You would still have to remove the first b. from the string if not wanted, and you could go even further to your intended output with Regex by replacing the get_Item(0) with the typical Index-Accessor.
(Also i had to make the ChildList and the Name-Property of ChildModel public to get it to work)
This Should get you most of the way there:
public static string GetFullPath<T>(Expression<Func<T>> action)
{
var removeBodyPath = new Regex(#"value\((.*)\).");
var result = action.Body.ToString();
var replaced = removeBodyPath.Replace(result, String.Empty);
var seperatedFiltered = replaced.Split('.').Skip(1).ToArray();
return string.Join(".", seperatedFiltered);
}
It gets ugly quite quickly...
public static string GetExpressionText<T>(Expression<Func<T, object>> expression)
{
bool needDot = false;
Expression exp = expression.Body;
string descr = string.Empty;
while (exp != null)
{
if (exp.NodeType == ExpressionType.MemberAccess)
{
// Property or field
var ma = (MemberExpression)exp;
descr = ma.Member.Name + (needDot ? "." : string.Empty) + descr;
exp = ma.Expression;
needDot = true;
}
else if (exp.NodeType == ExpressionType.ArrayIndex)
{
// Array indexer
var be = (BinaryExpression)exp;
descr = GetParameters(new ReadOnlyCollection<Expression>(new[] { be.Right })) + (needDot ? "." : string.Empty) + descr;
exp = be.Left;
needDot = false;
}
else if (exp.NodeType == ExpressionType.Index)
{
// Object indexer (not used by C#. See ExpressionType.Call)

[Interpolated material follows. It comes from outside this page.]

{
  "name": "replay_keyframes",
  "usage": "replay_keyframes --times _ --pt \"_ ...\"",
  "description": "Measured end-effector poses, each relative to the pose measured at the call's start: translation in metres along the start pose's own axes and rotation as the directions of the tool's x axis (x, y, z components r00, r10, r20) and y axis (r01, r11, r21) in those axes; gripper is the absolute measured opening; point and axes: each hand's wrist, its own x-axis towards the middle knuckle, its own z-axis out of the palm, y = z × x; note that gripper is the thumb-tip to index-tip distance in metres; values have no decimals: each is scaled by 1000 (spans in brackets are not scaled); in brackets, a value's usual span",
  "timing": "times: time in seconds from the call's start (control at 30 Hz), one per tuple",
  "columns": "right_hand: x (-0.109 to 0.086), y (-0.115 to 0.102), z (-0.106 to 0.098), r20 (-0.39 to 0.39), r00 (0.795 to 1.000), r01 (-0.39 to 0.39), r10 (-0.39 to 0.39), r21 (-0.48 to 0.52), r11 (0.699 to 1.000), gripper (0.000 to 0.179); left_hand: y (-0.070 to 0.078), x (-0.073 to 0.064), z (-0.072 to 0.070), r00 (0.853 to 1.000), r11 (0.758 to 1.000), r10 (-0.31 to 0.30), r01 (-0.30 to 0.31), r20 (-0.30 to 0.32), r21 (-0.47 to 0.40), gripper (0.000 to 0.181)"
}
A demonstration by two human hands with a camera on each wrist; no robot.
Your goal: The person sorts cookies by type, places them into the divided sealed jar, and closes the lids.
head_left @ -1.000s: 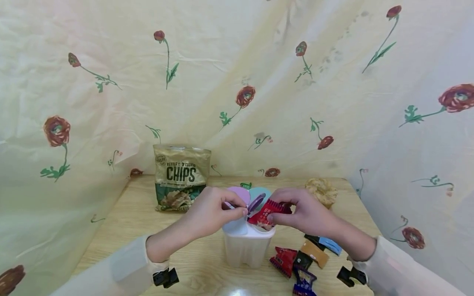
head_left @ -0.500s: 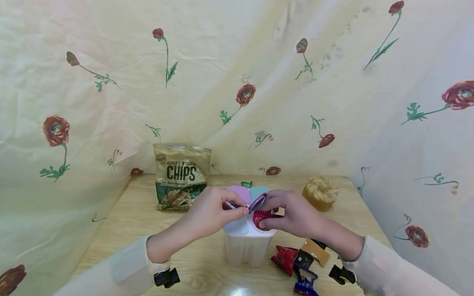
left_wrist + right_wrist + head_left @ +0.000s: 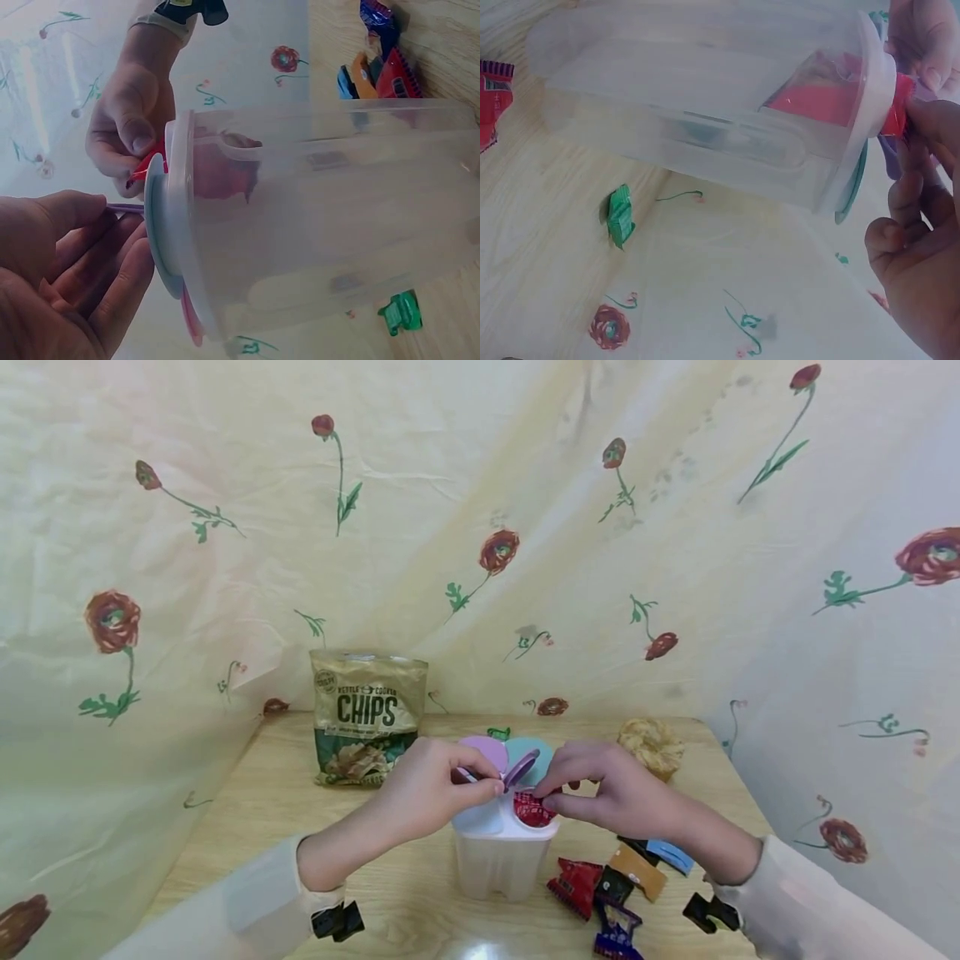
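A translucent container [image 3: 501, 864] with several coloured lids stands upright on the table. My left hand [image 3: 427, 781] pinches its raised purple lid [image 3: 521, 770] between thumb and forefinger. Under that lid, a red snack packet [image 3: 529, 811] sits in the round opening. My right hand [image 3: 618, 787] holds the packet's top end at the rim with its fingertips. Through the container wall, the right wrist view shows most of the packet [image 3: 817, 101] inside. In the left wrist view, a bit of red wrapper [image 3: 150, 165] sticks out by my right thumb.
A chips bag [image 3: 367, 718] stands at the back left, a round tan item [image 3: 651, 750] at the back right. Right of the container lie a red packet [image 3: 576, 888], an orange packet [image 3: 637, 872] and several others. A green packet [image 3: 619, 216] lies behind the container.
The red packet has gone down from above the rim into the opening. My right hand moved inward with it, then slightly back out to the right. The left hand keeps the lid raised.
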Motion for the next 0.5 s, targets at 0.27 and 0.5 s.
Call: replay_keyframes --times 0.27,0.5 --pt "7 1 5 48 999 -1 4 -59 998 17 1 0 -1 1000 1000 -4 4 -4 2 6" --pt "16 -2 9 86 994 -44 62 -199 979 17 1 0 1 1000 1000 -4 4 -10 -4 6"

var ie = (IndexExpression)exp;
descr = GetParameters(ie.Arguments) + (needDot ? "." : string.Empty) + descr;
exp = ie.Object;
needDot = false;
}
else if (exp.NodeType == ExpressionType.Parameter)
{
break;
}
else if (exp.NodeType == ExpressionType.Call)
{
var ca = (MethodCallExpression)exp;
if (ca.Method.IsSpecialName)
{
// Object indexer
bool isIndexer = ca.Method.DeclaringType.GetDefaultMembers().OfType<PropertyInfo>().Where(x => x.GetGetMethod() == ca.Method).Any();
if (!isIndexer)
{
throw new Exception();
}
}
else if (ca.Object.Type.IsArray && ca.Method.Name == "Get")
{
// Multidimensiona array indexer
}
else
{
throw new Exception();
}
descr = GetParameters(ca.Arguments) + (needDot ? "." : string.Empty) + descr;
exp = ca.Object;
needDot = false;
}
}
return descr;
}
private static string GetParameters(ReadOnlyCollection<Expression> exps)
{
var values = new string[exps.Count];
for (int i = 0; i < exps.Count; i++)
{
if (exps[i].NodeType != ExpressionType.Constant)
{
throw new Exception();
}
var ce = (ConstantExpression)exps[i];
// Quite wrong here... We should escape string values (\n written as \n and so on)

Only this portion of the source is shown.